What the task requires —
From the very first line down to the line containing "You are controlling", write out the material exactly as it appears, and no more.

Supplied records —
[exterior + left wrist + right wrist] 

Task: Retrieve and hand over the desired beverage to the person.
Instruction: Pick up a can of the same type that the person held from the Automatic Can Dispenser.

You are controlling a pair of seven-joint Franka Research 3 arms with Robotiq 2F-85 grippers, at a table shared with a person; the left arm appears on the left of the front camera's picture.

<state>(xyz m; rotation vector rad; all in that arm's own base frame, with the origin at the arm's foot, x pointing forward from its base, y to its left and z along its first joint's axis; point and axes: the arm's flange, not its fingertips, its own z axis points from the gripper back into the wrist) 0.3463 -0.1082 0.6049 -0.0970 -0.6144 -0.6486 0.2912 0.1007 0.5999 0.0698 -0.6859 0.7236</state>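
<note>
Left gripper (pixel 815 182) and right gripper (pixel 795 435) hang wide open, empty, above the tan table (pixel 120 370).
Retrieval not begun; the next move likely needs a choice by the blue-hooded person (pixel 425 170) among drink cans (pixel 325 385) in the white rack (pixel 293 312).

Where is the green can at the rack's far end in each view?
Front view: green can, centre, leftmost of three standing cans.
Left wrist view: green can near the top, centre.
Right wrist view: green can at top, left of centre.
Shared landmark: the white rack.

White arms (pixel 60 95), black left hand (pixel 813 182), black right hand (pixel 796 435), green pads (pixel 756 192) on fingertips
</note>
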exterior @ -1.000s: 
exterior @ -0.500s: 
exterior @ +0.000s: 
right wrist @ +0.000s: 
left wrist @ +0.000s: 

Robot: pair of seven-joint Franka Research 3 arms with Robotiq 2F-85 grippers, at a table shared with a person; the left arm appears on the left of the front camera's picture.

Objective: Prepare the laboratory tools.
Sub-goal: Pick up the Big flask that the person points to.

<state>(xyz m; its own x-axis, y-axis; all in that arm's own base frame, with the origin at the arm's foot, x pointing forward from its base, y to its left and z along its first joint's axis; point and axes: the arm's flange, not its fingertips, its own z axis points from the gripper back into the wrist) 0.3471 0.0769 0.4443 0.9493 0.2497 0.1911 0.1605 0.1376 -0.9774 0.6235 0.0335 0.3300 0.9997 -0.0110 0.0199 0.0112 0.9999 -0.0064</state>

Solution to this exercise —
[exterior + left wrist + right wrist] 

Task: Retrieve and hand over the desired beverage to the person.
Instruction: Pick up a can of the same type that the person held from the Automatic Can Dispenser.

You are controlling a pair of seven-joint Franka Research 3 arms with Robotiq 2F-85 grippers, at a table shared with a person; the left arm appears on the left of the front camera's picture.

What the exercise asked for is now done.